The old feudal systems isolated themselves: hilltop, castle, moat, greenbelt, forest.
The contemporary ones seem to have found themselves so by fate: mountains, deserts, and oceans serve for boundaries.
The old lords, their families, and servants gauged their power locally and regionally and earned or lost it through courage and sword; the latest in warlords feature the same, but in place of swords, small arms that are no longer so small: assault weapons, mounted machine guns, rocket propelled grenades, armor-piercing mines, mortar.
For the most part, western politicians and news media have, in a sense, taught the Islamic Small Wars as revolving around religious fundamentalism in Islam, but this other facet, the overarching feudal structure of the fighting, seems to me both inescapable and equally overlooked.
Perhaps for the reader who needs a clear bogeyman, the "Islamists" will do even as it becomes a catch-all.
For the rest of the world, curiosity asks, "who" as the last isolating guards--rugged geography and paper-based communications--lose relevance.
"The government denies arming militias and tribal factions in Darfur, although it has raided camps in the past in search of rebel strongholds." [1]
"Who?" has been the question for years in Sudan: who commands the government's troops? Who are the rebels? What tribes are involved and who from them is fighting (by affiliation x family relationship x social position defined otherwise).
In Somalia, similarly, the pirates are well armed: speedboats, machine guns, cell phones, GPS. On the fate of a missing cargo ship, the Al Marjon, the head of the East African Seafarer's Assistance program noted, "We are trying to find its position and who are the gunmen." [2]
Who are the gunmen?
Piracy, which in Somalia generally refers as well to kidnapping by sea, is criminal, and, of course, the criminals wish never to be known. However, the proceeds, climbing into the tens to hundreds of thousands of dollars per ship, must makes its way into the economy (and if those getting their share of the business know what's good for them, they'll keep their mouths shut).

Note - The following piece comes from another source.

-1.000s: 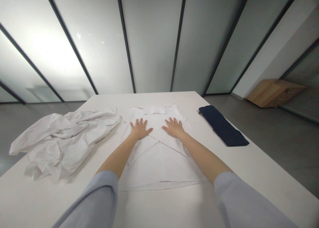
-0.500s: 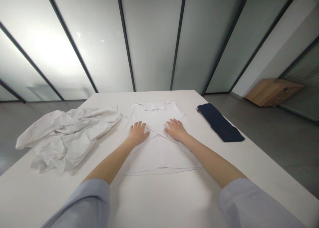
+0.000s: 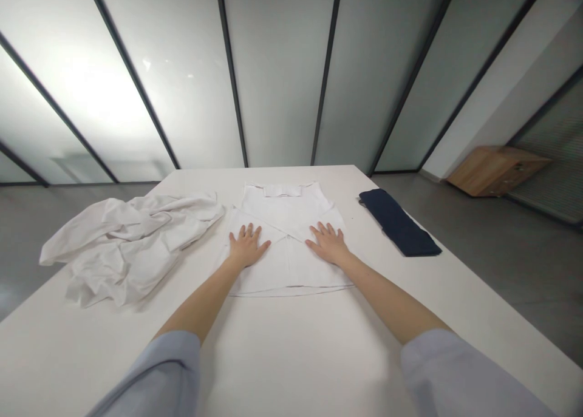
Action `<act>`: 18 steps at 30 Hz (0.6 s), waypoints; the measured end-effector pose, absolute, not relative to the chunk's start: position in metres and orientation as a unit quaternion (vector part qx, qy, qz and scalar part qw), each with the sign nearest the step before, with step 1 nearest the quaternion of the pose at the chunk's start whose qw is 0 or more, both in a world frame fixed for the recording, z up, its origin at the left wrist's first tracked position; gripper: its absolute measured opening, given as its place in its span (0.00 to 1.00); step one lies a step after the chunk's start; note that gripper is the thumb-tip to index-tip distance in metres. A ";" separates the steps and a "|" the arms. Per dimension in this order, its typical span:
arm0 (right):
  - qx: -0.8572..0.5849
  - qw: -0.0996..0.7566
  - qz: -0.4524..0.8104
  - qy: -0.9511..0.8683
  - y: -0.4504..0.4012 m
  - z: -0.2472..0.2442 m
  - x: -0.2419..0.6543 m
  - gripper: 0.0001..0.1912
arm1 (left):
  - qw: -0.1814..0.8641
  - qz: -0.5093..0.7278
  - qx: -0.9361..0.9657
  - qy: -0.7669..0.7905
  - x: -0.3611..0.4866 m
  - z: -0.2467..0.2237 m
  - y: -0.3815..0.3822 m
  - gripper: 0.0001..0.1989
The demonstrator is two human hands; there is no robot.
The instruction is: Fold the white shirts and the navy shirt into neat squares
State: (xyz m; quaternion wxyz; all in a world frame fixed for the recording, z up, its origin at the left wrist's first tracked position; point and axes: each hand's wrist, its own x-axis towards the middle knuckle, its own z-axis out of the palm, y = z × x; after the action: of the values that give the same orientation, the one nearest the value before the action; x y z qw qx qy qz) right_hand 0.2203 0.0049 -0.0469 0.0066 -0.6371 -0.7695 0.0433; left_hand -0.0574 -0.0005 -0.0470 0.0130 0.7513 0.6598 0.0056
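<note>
A white worktop (image 3: 291, 356) fills the lower part of the room, backed by frosted glass panels (image 3: 277, 71) in dark frames, with a grey floor (image 3: 514, 271) on either side and a low wooden cabinet (image 3: 496, 180) off to the right.

A white garment (image 3: 286, 223) lies flat at the middle of the worktop, a short band at its far end and two folded flaps crossing in a V. The left hand (image 3: 246, 247) and right hand (image 3: 328, 244) rest palm-down on it, one either side of the crossing. Their fingers (image 3: 248, 230) are spread wide and hold nothing.

Three cloths in all: that garment, a crumpled white cloth (image 3: 127, 247) just to its left, and a folded navy cloth (image 3: 398, 223) to its right. Two pale blue sleeves (image 3: 155, 374) show.
</note>
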 end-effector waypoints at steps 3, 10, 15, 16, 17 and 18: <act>-0.633 0.016 0.045 -0.772 0.017 -0.045 0.219 0.34 | 0.006 0.030 0.751 0.660 -0.058 -0.047 0.010 0.37; -0.623 0.069 0.033 -0.778 0.022 -0.050 0.228 0.32 | -0.076 0.136 0.773 0.615 -0.059 -0.043 0.007 0.29; -0.561 0.151 -0.006 -0.814 0.014 -0.046 0.229 0.21 | -0.051 0.135 0.800 0.583 -0.043 -0.036 -0.002 0.14; -0.542 0.164 -0.005 -0.824 0.012 -0.044 0.227 0.18 | -0.041 0.130 0.807 0.574 -0.039 -0.036 -0.004 0.11; -0.522 0.171 0.000 -0.836 0.010 -0.041 0.224 0.15 | -0.030 0.127 0.817 0.561 -0.035 -0.036 -0.006 0.10; -0.501 0.173 0.008 -0.848 0.008 -0.039 0.221 0.13 | -0.022 0.124 0.828 0.546 -0.032 -0.036 -0.009 0.09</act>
State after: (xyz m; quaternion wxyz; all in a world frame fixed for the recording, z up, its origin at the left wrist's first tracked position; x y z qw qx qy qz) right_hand 0.2210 0.0079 -0.0390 0.1726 -0.5014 -0.8478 0.0078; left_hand -0.0323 -0.0091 -0.0356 -0.0222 0.8282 0.5460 0.1243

Somalia has probably never been by nature a "proto-democratic", socialist, or colonial society: it has been clan-based and feudal. Where the Vikings familiar to "the west" happily plundered the French and English coasts, among others, the Somali pirates seem to be doing much the same with international shipping that happens by its maw.
What makes so much acquiesence to criminal behavior possible?
A little nerve and a lot of isolation.
What organizes the violence?
Family.
2. "Missing ships feared seized by pirates off Somalia." Reuters Alert Net, October 22, 2007.